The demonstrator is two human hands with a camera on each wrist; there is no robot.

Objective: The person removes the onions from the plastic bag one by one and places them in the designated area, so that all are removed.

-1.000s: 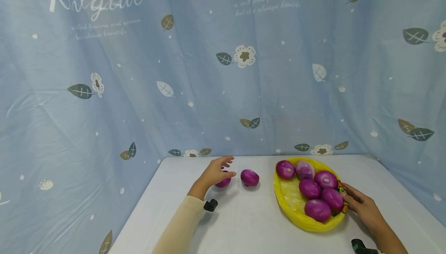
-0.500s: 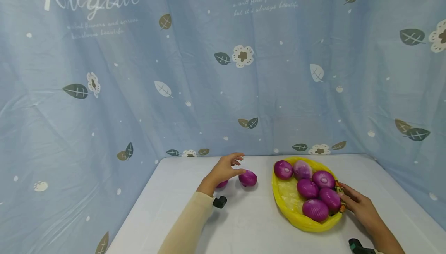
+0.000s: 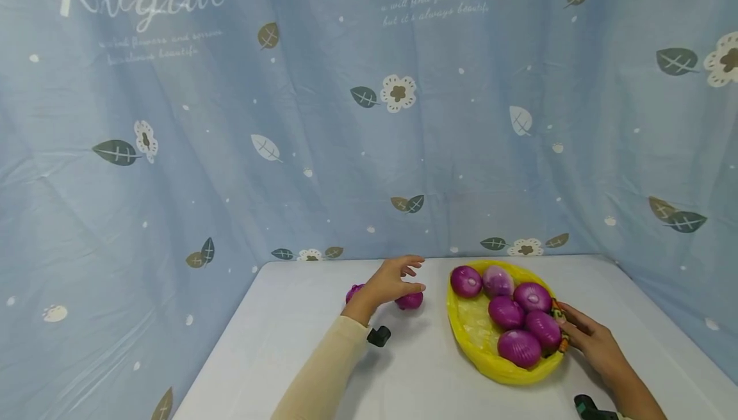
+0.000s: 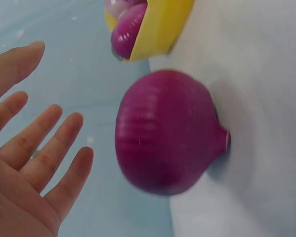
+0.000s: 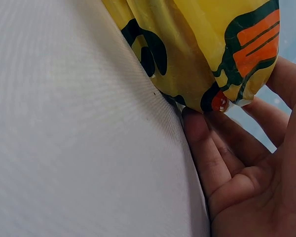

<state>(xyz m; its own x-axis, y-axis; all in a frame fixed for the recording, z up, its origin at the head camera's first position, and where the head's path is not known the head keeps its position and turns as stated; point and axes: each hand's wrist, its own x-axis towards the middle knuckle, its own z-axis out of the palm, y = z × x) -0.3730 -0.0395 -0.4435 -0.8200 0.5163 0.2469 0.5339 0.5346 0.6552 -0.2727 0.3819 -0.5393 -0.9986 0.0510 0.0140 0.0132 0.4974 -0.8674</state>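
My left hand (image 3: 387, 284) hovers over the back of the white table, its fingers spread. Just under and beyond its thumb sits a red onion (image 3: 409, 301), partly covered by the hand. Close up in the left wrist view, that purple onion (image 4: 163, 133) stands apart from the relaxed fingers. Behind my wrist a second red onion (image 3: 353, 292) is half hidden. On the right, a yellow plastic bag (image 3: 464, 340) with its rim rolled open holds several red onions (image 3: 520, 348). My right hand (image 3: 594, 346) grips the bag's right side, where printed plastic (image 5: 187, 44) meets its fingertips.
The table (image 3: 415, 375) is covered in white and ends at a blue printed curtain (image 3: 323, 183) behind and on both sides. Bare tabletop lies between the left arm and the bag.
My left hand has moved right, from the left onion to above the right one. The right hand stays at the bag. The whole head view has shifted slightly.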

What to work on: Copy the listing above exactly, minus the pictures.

Output below:
The demonstrator is two human hands with a camera on each wrist; there is no robot.

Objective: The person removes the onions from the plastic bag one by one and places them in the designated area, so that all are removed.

-1.000s: 
-0.500s: 
+0.000s: 
+0.000s: 
+0.000s: 

<state>(xyz m; its own x-axis, y-axis; all in a frame fixed for the recording, z up, its origin at the head camera's first position, and where the head's path is not known the head keeps its position and turns as stated; point and axes: each hand's wrist, its own x-axis towards the middle knuckle, its own z-axis out of the palm, y = z × x) -0.3730 -0.0395 -0.4435 -0.8200 0.5163 0.2469 0.5339 0.5346 0.6552 -0.2727 0.3819 -0.5393 -0.9986 0.0510 0.0140 0.0132 0.4974 -0.8674</state>
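My left hand (image 3: 387, 284) hovers over the back of the white table, its fingers spread. Just under and beyond its thumb sits a red onion (image 3: 409, 301), partly covered by the hand. Close up in the left wrist view, that purple onion (image 4: 163, 133) stands apart from the relaxed fingers. Behind my wrist a second red onion (image 3: 353, 292) is half hidden. On the right, a yellow plastic bag (image 3: 464, 340) with its rim rolled open holds several red onions (image 3: 520, 348). My right hand (image 3: 594, 346) grips the bag's right side, where printed plastic (image 5: 187, 44) meets its fingertips.
The table (image 3: 415, 375) is covered in white and ends at a blue printed curtain (image 3: 323, 183) behind and on both sides. Bare tabletop lies between the left arm and the bag.
My left hand has moved right, from the left onion to above the right one. The right hand stays at the bag. The whole head view has shifted slightly.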

There's no more to the answer.